Meatless meatballs slot easily into spaghetti, sub sandwiches, or cocktail skewers, making them a flexible gateway for skeptics.
Grocery aisles reinforce the trend; nearly every major frozen‑foods brand now touts a plant‑based sphere, from lentil‑walnut blends to pea‑protein orbs.
Threads that bind the top eight
Pulling back, three mega‑drivers link these dishes.
- Indulgence meets ethics – The top searches aren’t salads; they’re comfort icons: burgers, cakes, pizzas. Consumers want alignment with values and pleasure. Plant tech finally delivers both, erasing the “taste trade‑off” narrative.

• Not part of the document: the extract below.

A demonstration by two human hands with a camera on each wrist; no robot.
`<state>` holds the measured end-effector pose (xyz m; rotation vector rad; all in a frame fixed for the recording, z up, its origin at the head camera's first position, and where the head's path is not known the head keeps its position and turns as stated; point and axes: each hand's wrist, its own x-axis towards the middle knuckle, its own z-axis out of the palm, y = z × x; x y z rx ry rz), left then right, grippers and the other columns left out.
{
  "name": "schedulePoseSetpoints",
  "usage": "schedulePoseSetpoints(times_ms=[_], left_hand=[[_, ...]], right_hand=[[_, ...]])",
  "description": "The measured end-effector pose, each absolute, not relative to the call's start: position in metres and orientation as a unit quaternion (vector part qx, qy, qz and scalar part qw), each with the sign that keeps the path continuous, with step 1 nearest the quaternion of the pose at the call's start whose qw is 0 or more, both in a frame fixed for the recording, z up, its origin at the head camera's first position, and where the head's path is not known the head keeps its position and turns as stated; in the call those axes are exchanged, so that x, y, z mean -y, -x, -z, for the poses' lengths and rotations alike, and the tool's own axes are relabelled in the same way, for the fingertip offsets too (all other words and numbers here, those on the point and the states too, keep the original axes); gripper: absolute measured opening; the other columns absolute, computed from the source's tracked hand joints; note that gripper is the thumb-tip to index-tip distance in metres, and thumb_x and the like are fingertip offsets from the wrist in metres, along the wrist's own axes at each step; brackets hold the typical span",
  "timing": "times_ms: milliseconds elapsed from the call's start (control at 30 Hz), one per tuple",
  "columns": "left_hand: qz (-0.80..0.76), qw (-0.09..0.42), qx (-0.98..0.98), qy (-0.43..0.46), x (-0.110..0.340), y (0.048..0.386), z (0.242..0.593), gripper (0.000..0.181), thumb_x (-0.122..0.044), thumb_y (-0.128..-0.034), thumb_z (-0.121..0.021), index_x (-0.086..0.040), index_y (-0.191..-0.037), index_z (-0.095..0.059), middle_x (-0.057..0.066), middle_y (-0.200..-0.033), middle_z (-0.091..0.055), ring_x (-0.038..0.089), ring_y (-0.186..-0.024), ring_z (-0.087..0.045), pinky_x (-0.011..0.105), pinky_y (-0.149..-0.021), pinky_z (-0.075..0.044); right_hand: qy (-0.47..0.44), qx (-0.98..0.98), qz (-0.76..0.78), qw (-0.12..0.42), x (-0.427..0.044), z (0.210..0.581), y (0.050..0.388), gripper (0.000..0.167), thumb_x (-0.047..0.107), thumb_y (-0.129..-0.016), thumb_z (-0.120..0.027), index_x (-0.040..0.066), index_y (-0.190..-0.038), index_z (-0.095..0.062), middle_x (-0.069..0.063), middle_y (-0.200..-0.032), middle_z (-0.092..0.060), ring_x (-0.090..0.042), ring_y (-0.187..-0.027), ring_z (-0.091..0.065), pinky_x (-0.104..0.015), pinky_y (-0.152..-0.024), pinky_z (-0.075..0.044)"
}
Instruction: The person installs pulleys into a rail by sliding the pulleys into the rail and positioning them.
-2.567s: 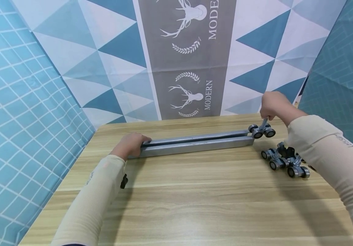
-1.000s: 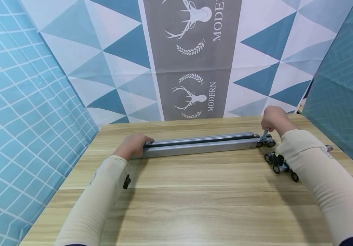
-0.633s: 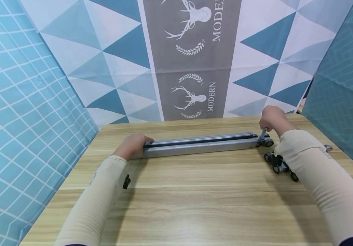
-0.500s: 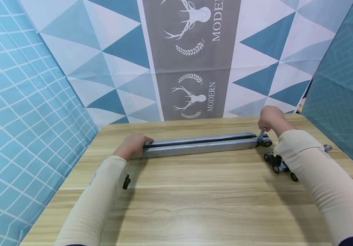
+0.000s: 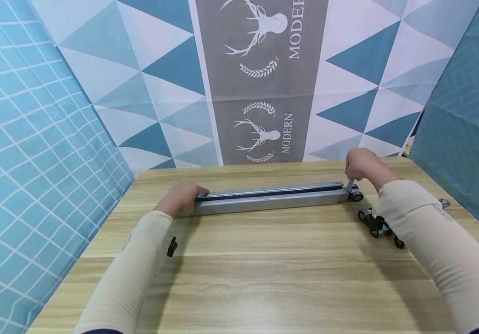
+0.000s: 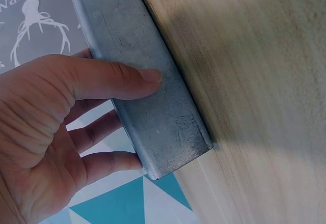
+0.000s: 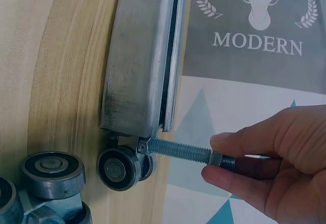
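Observation:
A grey metal rail [image 5: 272,202] with a slot along its top lies across the table. At its left end my left hand [image 5: 182,197] grips it; the left wrist view shows the thumb of that hand [image 6: 66,96] on the rail's face [image 6: 147,102], other fingers behind. My right hand [image 5: 360,164] pinches the threaded bolt [image 7: 178,149] of a wheeled roller [image 5: 355,193] at the rail's right end. In the right wrist view, one pair of wheels [image 7: 118,168] shows outside the rail's end; the rest of the roller is hidden, apparently inside the rail.
More wheeled rollers [image 5: 376,223] lie right of the rail, partly behind my right sleeve; some show in the right wrist view [image 7: 52,175]. A metal piece [image 5: 444,203] is near the table's right edge. Patterned cloths hang behind and beside the wooden table [image 5: 239,278].
My right hand has brought the roller down to the rail's right end and then moved left, so part of its wheels has gone into the rail. My left hand keeps its grip.

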<state>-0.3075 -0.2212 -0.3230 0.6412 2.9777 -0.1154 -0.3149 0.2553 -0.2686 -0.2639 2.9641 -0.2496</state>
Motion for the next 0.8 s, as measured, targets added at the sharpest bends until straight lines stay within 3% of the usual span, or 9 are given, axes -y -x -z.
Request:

- Accessibility wins – Most dishes repurpose familiar formats. A burger bun, a pizza crust, a casserole pan—no exotic equipment required. When you can adopt veganism without culinary cartwheels, adoption soars.
- Price parity looms – Commoditized inputs (pea protein, oat milk) are pushing costs down. As vegan staples match or undercut animal versions, Google’s curiosity metrics translate into cart conversions.
Where does the trend go from here?
Expect regional specialties to climb the charts next: Filipino vegan adobo using jackfruit, Korean kimchi pancakes with aquafaba binders, West African peanut stews swapped into weeknight rotations. E
ach popular dish that successfully leaps to plant‑based status seeds a new search wave. Meanwhile, the eight leaders above will likely diversify: think filled vegan croissant cakes, blue‑cheese‑stuffed pizzas, or meatball‑topped casseroles—all plant‑derived.
One thing seems certain:
Dismissing veganism as a fleeting fad grows harder when the world’s top comfort dishes are being googled in meat‑free form millions of times a month.
Far from rabbit food, these plates show how plant‑based eating is rewriting the menu without erasing the cravings that make us human.
If the internet is our collective appetite in data points, that appetite is hungrier than ever—for cakes that spare the chickens, burgers that spare the cows, and flavors that spare nothing at all.